● **What needs to be done**
The data below contains pictures, which are to be skipped; the lines starting at the line with "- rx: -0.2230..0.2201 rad" and ending at the line with "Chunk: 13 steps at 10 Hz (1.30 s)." are to be output exactly, both ends included.

● **Data for this task**
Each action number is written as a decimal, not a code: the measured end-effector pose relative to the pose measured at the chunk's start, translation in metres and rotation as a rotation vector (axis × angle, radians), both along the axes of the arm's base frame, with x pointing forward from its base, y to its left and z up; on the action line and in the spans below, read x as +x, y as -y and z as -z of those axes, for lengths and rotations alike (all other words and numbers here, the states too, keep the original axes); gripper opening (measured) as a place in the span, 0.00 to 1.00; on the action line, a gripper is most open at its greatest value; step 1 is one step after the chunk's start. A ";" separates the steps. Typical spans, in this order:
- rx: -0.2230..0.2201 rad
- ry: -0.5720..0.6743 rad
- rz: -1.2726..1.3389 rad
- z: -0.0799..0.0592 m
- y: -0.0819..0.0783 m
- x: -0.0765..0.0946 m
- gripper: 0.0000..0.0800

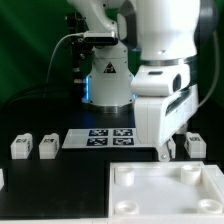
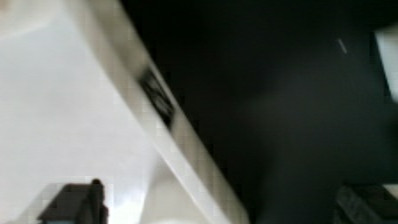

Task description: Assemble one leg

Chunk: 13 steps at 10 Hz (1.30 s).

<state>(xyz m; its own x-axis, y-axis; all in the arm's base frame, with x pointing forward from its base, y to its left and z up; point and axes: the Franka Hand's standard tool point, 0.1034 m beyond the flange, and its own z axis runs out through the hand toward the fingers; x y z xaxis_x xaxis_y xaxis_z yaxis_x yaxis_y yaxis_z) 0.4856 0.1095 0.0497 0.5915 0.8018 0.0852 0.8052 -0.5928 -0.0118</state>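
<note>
Two white legs [image 1: 20, 146] [image 1: 48, 147] with black tags stand on the black table at the exterior view's left. A third leg [image 1: 195, 145] stands just right of my gripper [image 1: 166, 150]. The gripper hangs low over the far edge of the large white tray piece [image 1: 165, 192]. In the wrist view the gripper [image 2: 217, 205] is open and empty. One dark finger [image 2: 71, 203] is over the tray's [image 2: 54, 110] white surface and the other finger [image 2: 366, 200] is over the black table. The tray's side wall carries a small tag [image 2: 157, 98].
The marker board [image 1: 100, 138] lies on the table between the left legs and the gripper. The arm's base [image 1: 105, 80] stands behind it. A further white part [image 1: 2, 179] shows at the exterior view's left edge.
</note>
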 end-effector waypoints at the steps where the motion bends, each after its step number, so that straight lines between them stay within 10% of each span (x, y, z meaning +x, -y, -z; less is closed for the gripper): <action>1: 0.005 -0.006 0.094 -0.002 -0.013 -0.002 0.81; 3: 0.038 -0.025 0.400 -0.006 -0.039 -0.007 0.81; 9: 0.082 -0.135 0.994 0.003 -0.050 -0.028 0.81; 13: 0.061 -0.161 0.954 0.005 -0.050 -0.033 0.81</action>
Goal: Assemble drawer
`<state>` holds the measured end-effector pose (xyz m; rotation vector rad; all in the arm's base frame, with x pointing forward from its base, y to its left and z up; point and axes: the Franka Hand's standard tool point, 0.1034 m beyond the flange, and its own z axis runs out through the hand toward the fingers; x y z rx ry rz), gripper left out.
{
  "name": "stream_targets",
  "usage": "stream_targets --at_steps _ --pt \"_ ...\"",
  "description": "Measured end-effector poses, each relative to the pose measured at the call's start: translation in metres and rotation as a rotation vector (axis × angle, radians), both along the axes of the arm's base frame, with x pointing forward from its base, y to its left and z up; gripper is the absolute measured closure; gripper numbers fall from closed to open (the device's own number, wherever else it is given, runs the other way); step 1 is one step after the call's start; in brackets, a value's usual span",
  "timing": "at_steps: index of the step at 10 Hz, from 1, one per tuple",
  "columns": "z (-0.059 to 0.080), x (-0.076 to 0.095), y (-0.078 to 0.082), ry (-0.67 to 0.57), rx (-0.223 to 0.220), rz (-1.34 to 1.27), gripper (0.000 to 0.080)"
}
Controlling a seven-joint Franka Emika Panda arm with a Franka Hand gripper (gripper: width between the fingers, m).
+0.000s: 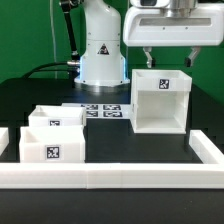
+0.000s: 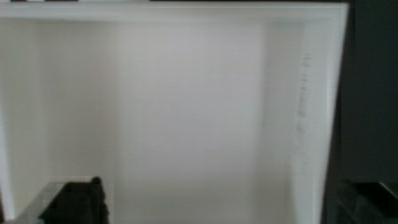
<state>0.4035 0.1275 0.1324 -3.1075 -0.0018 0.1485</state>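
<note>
The large white cube-like housing of the drawer stands on the black table at the exterior view's right, its open side facing the camera and a square tag on its upper front. Two smaller white trays sit close together at the exterior view's left, one behind the other, the front one showing a tag. My gripper hangs open and empty just above the housing. In the wrist view the housing's white inside fills the picture, and my gripper stands spread wide, a dark fingertip near each lower corner.
The marker board lies flat between the trays and the housing. Long low white rails run along the table's front and the exterior view's right side. The robot's white base stands behind.
</note>
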Motion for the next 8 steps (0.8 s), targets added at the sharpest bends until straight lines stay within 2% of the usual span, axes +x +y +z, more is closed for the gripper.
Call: stream_targets --at_steps 5,8 --pt "-0.024 -0.011 0.021 -0.022 0.008 -0.002 0.015" --pt "-0.027 -0.012 0.021 -0.021 0.011 -0.002 0.015"
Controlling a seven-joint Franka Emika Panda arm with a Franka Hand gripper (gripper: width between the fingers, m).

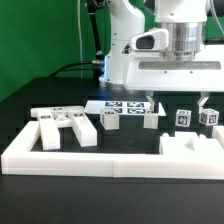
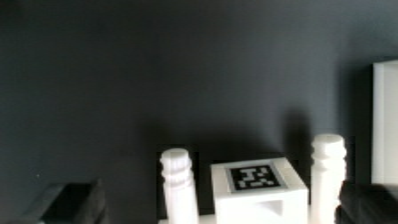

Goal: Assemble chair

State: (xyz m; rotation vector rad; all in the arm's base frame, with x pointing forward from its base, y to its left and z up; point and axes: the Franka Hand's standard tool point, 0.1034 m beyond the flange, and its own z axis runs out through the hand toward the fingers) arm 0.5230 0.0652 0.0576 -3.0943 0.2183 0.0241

● **Task output**
- rx: -0.2230..0.2201 rad
- ry: -0.5720..0.6743 rad
- rz: -1.2726..1.3389 rad
- z: -0.0799..0.0592 m
- y: -0.0819..0.0783 m
- x: -0.0765..0.0946 m
- gripper: 0.0000..0.0800


Task description: Assemble one leg

Chunk: 13 steps at 10 Hz (1.30 s).

There is nothing else to the answer.